Contrats publics : Précisions sur l’action en contestation du décompte général

Par un arrêt du 27 janvier 2017, le Conseil d’Etat a apporté des précisions sur la recevabilité de l’action en contestation du décompte général au regard des stipulations CCAG Travaux.

En l’espèce, dans le cadre d’un marché de travaux, l’entreprise titulaire avait saisi le maître d’ouvrage d’une réclamation contestant le décompte général dudit marché.

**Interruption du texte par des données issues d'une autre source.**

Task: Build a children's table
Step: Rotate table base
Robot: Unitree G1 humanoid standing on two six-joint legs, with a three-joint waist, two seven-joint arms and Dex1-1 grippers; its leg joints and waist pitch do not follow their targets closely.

Cette réclamation a été rejetée par décision expresse le 29 avril 2011.

En vertu des dispositions de l’article 7.2.3 du CCAG Travaux applicable au marché litigieux, l’entreprise avait alors un délai de 6 mois pour introduire une action devant « le tribunal administratif compétent » à peine d’irrecevabilité de toute réclamation :

« Si, dans le délai de six mois à partir de la notification à l’entrepreneur de la décision prise conformément au 3 de l’article 7.2.2. sur les réclamations auxquelles a donné lieu le décompte général du marché, l’entrepreneur n’a pas porté ses réclamations devant le tribunal administratif compétent, il est considéré comme ayant accepté ladite décision et toute réclamation est irrecevable. / Toutefois, le délai de six mois est suspendu en cas de saisine du comité consultatif de règlement amiable dans les conditions du 1 de l’article 7.2.4 ».

La société a saisi, le 7 juin 2011, le juge des référés du tribunal administratif afin d’obtenir le versement d’une provision.

Plus de deux années après cette date, le 16 octobre 2013, elle a également saisi le tribunal administratif d’un recours au fond.

La Cour administrative d’appel de Paris a estimé que sa requête était irrecevable au motif que le juge des référés provision ne pouvait être regardé comme le « tribunal administratif compétent » au sens des stipulations précitées du CCAG Travaux.

Le Conseil d’Etat censure cette analyse. En effet, dès lors que l’article R. 541-1 du code de justice administrative dispose que le juge des référés peut être saisi d’une demande de provision « même en l’absence d’une demande au fond », sa saisine doit être regardée comme la saisine du tribunal administratif compétent au sens de l’article 7.2.3. du CCAG Travaux :

« 4 Considérant qu’il résulte de ces dernières dispositions que le titulaire du marché peut obtenir du juge des référés qu’il ordonne au pouvoir adjudicateur le versement d’une indemnité provisionnelle et qu’il n’est pas tenu de saisir, par ailleurs, le juge du contrat d’une demande au fond ; que, dans ces conditions, la saisine du juge des référés sur le fondement des articles R. 541-1 et suivants du code de justice administrative doit être regardée comme la saisine du tribunal administratif compétent au sens de l’article 7.2.3. du CCAG cité au point 2 ;

5. Considérant que pour juger tardif, et donc irrecevable, le recours de la STAC contre la décision prise par l’établissement public sur sa réclamation relative au décompte général, la cour administrative d’appel de Paris a estimé que la demande de provision présentée par cette société au juge des référés du tribunal administratif de la Polynésie française le 7 juin 2011 ne pouvait être regardée comme la saisine du tribunal administratif compétent au sens des stipulations de l’article 7.2.3. du CCAG cité ci-dessus ; qu’il résulte de ce qui précède qu’en statuant ainsi, la cour a commis une erreur de droit ».

Par suite, la société doit être regardée comme ayant respecté le délai de six mois fixé par le CCAG Travaux pour porter ses réclamations devant le tribunal administratif compétent. Son action en contestation du décompte général est donc recevable.